With a Project Initiation Document (PID) you define the project’s scope and direction and use it as the basis for its authorisation, management and assessing its success. The document details all the foreseeable areas of the project, such as goals, scope, risks, controls and budget.
The PID must contain several pieces of information that are vital to the success of a project. If these areas aren’t defined clearly from the outset, there is a high chance that the project will fail. The PID should cover the following areas:
- Project Definition
- Project Approach
- Business Case
- Project Management Team Structure
- Role Descriptions
- Quality Management Strategy
- Configuration Management Strategy
- Risk Management Strategy
- Communication Management Strategy
- Project Plan
- Project Controls
- Tailoring of PRINCE2
Our PRINCE2 Foundation covers all your need to learn to use a PID and other PRINCE2 tools and techniques. We also offer a full 5-day PRINCE2 Practitioner course for those who want to cover both stages and take both exams.
You can download a Project Initiation Document template in our PRINCE2 downloads section (see the PRINCE2 project templates). We will look in a bit more depth at each of these ares and what information you need to include.
The project definition explains what the project needs to achieve, including:
- Project Background – why do we need this project, what events have caused the need for the project?
- Project objectives & desired outcomes– describe the specific outcomes of the project and what the expected results will be following project completion.
- Project scope and exclusions – detail about the boundaries for this project. Specifically what is included and what isn’t included to avoid any confusion or misunderstandings with stakeholders further down the line.
- Constraints and assumptions – Restrictions or limitations either external or internal to the project that you have to factor into the project that are beyond your control? What assumptions are you making that will have a bearing on the project?
- Users and interested parties – PRINCE2 defines Users as ‘those who, after the project is complete will use the products to enable them to gain the intended benefits. Other interested parties could include suppliers and sponsors.
- Interfaces – Describe here what interfaces and interactions the project will have, either internal or external to your company, as well as links to other related projects.
In this section you must describe how the project will deliver the required solution, according to the business case. You should also list the skills required to achieve the project’s aims.
A vital part of any project is it’s continued business justification. This justification is described in the Business Case which should cover estimated costs, risks and the expected benefits. The Business Case may often be a separate document that should be referenced here.
Project Management Team Structure
In this section you should define the structure of the Project Team, defining the different levels of management, this is usually done in the form of a diagram. See the image below for an example:
Within PRINCE2 each member of the team has defined roles and responsibilities. The Roles defined in the previous Project Management Team Structure section should be described here. Each project will differ depending on the structure of the project but will likely include the following Roles:
- Project Board
- Business /Customers / Suppliers interests (represented on the Project Board)
- Project Assurance
- Project Manager
- Team Manager
- Project Support
- Possible Change Authority
Quality Management Strategy
The Quality Management Strategy describes how the project will meet the customer’s quality expectations and identifies with whom the responsibility for quality lies. Like the Business Case this will often be contained in a separate document.

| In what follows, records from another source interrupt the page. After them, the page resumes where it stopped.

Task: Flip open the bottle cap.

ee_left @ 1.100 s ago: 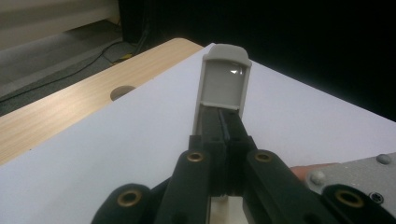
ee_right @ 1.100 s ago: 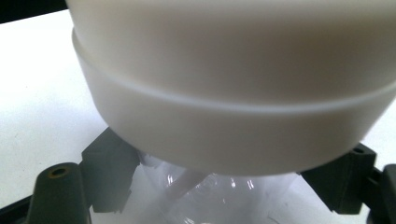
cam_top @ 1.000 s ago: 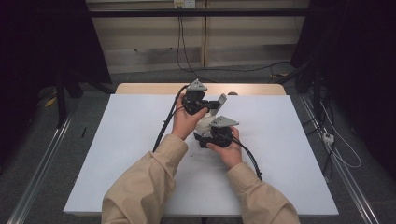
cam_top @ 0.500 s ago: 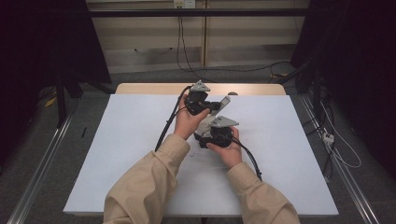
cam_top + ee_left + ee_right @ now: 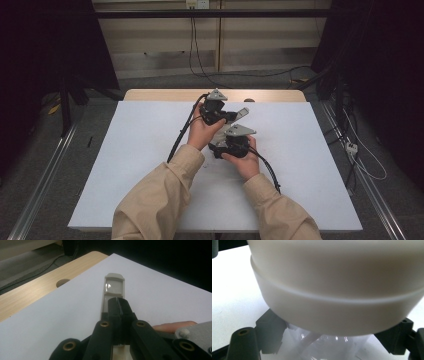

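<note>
Two hand-held grippers work above the white bench (image 5: 125, 165). The left hand-held gripper (image 5: 119, 305) has its jaws pressed together on one flat grey strip (image 5: 113, 287). The right hand-held gripper (image 5: 332, 340) has its jaws spread around one white container (image 5: 337, 285) with a clear lower part.

My fingers (image 5: 120, 315) are matt black plastic with brass-looking rivets. The flat grey piece (image 5: 113, 290) between them looks like smooth, faintly glossy plastic. The counter (image 5: 140, 150) wears a matt white sheet over pale wood (image 5: 37, 282). The white cap (image 5: 337, 290) looks satin-smooth.
</note>
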The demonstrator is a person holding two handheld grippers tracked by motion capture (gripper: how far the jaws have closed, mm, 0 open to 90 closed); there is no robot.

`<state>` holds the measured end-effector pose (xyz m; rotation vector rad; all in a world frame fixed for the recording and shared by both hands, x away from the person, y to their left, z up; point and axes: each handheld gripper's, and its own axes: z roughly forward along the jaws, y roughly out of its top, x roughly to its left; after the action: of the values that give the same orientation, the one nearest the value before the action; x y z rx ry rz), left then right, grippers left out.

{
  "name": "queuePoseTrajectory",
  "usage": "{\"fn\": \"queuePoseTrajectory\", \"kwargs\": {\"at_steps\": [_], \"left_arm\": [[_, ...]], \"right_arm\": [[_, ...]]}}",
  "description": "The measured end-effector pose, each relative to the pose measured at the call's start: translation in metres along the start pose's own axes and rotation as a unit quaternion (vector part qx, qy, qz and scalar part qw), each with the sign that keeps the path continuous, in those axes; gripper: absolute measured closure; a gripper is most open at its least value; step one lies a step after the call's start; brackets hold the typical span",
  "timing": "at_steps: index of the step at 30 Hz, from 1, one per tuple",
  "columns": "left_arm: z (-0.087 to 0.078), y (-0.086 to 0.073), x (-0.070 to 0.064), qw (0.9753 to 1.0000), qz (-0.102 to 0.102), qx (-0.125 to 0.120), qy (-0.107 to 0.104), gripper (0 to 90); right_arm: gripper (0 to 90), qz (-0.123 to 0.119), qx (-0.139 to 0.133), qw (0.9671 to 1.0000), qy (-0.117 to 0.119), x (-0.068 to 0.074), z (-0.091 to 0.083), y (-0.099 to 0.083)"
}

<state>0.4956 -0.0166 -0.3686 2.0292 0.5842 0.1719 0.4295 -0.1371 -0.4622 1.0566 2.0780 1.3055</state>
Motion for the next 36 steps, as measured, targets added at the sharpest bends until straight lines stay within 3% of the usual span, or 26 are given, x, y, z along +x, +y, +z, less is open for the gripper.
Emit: {"fn": "queuePoseTrajectory", "kwargs": {"at_steps": [10,14,17,20,26,36], "left_arm": [[-0.011,-0.006,0.004,0.9998,-0.016,-0.010,0.004,83.5],[-0.022,-0.006,0.005,0.9997,-0.016,-0.014,0.011,73.8],[-0.032,-0.009,0.007,0.9995,-0.023,-0.019,0.009,65.1],[-0.043,-0.013,0.008,0.9994,-0.027,-0.019,0.012,52.5],[-0.063,-0.029,0.007,0.9993,-0.030,-0.018,0.014,36.4],[-0.092,-0.070,0.007,0.9988,-0.041,-0.006,0.026,24.0]], "right_arm": [[18.3,-0.005,0.002,1.0000,-0.002,0.001,0.000,0.000],[12.5,-0.004,-0.002,1.0000,-0.003,0.001,0.000,0.000],[6.6,0.010,0.003,0.9999,-0.003,0.000,-0.003,0.000],[5.3,0.014,0.009,0.9999,-0.003,-0.002,-0.007,0.000],[5.0,0.014,0.016,0.9998,0.003,0.000,-0.018,-0.006],[6.0,0.023,0.013,0.9996,0.007,-0.001,-0.046,-0.008]]}}
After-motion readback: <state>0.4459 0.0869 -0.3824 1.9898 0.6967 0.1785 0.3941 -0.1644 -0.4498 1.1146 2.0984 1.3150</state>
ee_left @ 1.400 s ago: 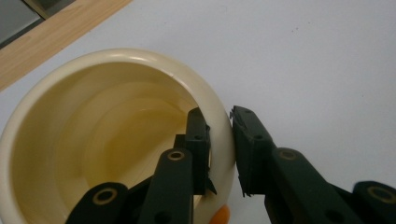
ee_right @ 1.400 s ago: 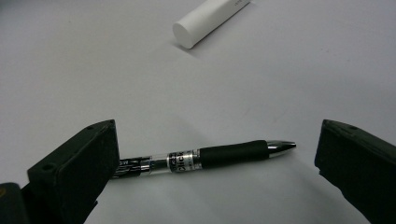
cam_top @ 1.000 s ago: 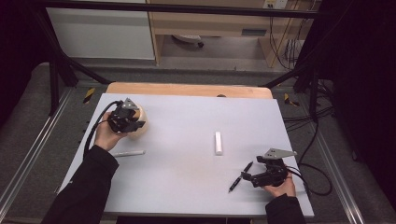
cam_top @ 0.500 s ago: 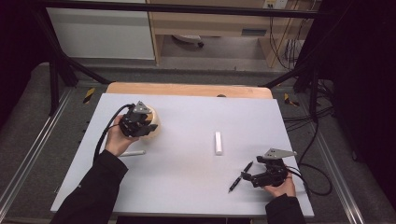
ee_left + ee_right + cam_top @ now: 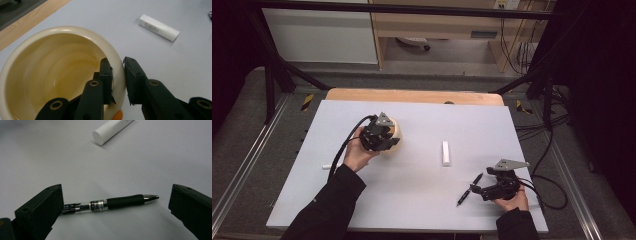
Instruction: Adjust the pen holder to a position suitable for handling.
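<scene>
A cream cup sits left of the table's middle, with my left gripper on its near rim. In the left gripper view, one jaw is inside the cup and the other outside, so the left gripper is shut on the wall. A black pen lies near the front right. My right gripper is just beside it. In the right gripper view, the pen lies flat on the table between the wide-open jaws of the right gripper, touching neither pad clearly.
A white oblong stick lies in the middle of the grey table; it appears in both gripper views. A thin white stick pokes out beside the left forearm. A wooden strip runs along the far edge.
My left gripper has carried the cream cup to the right and slightly nearer, toward the table's middle. The right gripper and the pen have stayed put.
</scene>
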Tool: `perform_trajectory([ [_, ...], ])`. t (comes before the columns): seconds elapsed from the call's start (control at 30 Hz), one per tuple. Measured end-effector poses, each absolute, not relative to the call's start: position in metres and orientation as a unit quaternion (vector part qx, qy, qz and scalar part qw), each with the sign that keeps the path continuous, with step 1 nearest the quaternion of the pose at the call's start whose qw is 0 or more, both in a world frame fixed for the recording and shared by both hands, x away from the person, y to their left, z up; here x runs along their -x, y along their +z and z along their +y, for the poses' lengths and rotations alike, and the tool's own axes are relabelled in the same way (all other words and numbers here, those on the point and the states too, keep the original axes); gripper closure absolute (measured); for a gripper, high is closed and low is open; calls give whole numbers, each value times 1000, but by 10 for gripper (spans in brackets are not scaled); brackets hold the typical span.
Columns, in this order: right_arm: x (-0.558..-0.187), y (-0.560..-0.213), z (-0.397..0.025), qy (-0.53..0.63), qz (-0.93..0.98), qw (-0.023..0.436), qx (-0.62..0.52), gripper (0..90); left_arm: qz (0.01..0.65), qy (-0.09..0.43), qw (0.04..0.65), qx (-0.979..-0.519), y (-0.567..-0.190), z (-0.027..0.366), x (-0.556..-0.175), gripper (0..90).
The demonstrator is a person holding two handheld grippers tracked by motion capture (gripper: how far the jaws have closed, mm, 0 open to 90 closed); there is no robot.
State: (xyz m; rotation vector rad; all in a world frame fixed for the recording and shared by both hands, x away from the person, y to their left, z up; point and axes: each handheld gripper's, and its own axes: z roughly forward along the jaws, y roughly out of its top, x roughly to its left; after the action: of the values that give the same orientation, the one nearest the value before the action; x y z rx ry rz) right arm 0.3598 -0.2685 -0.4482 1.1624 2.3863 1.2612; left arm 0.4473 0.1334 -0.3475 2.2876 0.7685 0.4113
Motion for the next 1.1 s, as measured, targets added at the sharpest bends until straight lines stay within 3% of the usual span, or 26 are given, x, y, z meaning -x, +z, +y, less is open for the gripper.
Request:
perform_trajectory([
  [0.6,-360,-448,-269,427,808,103,-392,6,285,140,328,-890,-356,84,-451,756],
  [1.1,-360,-448,-269,428,808,101,-391,6,306,129,326,-885,-368,72,-463,754],
])
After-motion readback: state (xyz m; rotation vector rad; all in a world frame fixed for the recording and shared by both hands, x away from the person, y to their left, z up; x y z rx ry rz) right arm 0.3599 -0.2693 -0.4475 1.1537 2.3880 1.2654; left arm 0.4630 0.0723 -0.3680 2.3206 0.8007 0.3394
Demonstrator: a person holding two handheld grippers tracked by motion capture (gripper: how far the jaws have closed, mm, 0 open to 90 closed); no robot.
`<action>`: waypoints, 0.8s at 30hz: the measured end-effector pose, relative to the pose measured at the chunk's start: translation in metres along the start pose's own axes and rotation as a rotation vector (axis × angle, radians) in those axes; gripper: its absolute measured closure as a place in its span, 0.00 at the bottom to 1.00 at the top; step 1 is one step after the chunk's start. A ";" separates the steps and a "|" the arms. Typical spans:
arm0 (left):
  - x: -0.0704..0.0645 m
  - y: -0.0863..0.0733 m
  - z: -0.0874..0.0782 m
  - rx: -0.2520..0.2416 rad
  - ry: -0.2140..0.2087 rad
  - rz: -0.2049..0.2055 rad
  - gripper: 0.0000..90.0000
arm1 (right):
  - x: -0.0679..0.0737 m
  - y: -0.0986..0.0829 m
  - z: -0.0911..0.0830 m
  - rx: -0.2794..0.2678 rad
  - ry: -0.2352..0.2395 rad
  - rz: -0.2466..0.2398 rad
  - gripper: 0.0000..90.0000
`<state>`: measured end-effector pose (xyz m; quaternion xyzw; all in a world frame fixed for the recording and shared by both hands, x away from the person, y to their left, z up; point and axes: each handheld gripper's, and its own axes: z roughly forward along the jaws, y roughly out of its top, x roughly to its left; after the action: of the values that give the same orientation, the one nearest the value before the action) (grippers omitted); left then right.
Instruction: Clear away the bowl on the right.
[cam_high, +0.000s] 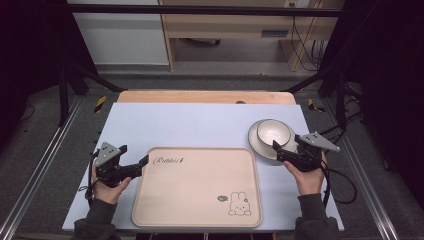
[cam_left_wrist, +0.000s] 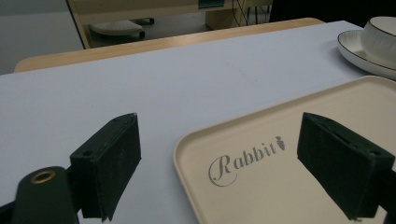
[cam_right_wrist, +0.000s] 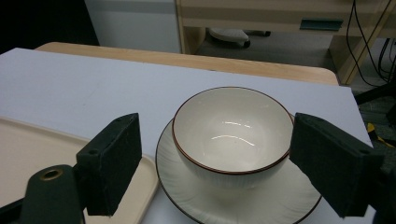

Configuration Management Strategy
The Configuration Management Strategy should be created during the Initiating a Project stage. It defines the approach taken to identify, track and protect the project assets so the Project Manager can track their status as they evolve throughout the project lifecycle. It also defines the issue and change control procedures that will be applied to the project.
Risk Management Strategy
The Risk Management Strategy should describe the techniques that will be used to Identifying, assessing and control risk during the project. The Risk Management Strategy should be well documented so all members of the project team are aware how it will be managed during all the projects activities and who is responsible for identifying the risks.
Communication Management Strategy
Lack of communication between the project team is a common reason for project failure. The Project Manager is responsible for ensuring that all stakeholders are aware of the projects status. The Communication Management Strategy defines the method and frequency of communication between all interested parties from the Project Board to the Project Support Team.
In order to gain authorisation for the project, the costs involved and timescales must be defined. Depending on the scale of the project, the different products, activities and resources required by the project should be defined so they can be tracked by the Project Manager, this is documented in the project plan which acts as a baseline to monitor the progress of the project. It is the Project Managers responsibility to update the Project Plan throughout the project’s lifecycle and inform the Project Board of any changes that may affect the overall outcomes.
Projects need to be controlled so that appropriate and informed decision making can be made. Definition of the Stage boundaries for this decision making will be identified, tolerances that have been agreed for the project and how these are monitored and reported should be included here.
Tailoring of PRINCE2
As every project is different, it is usual that PRINCE2 will be tailored to suit the nature of the project. Whilst the basic principles of PRINCE2 should be used, the project management team can adapt the method to suit that specific project. This section should document how PRINCE2 will be tailored, for example the Roles, Themes or Processes can be amended to suit the scale of the project.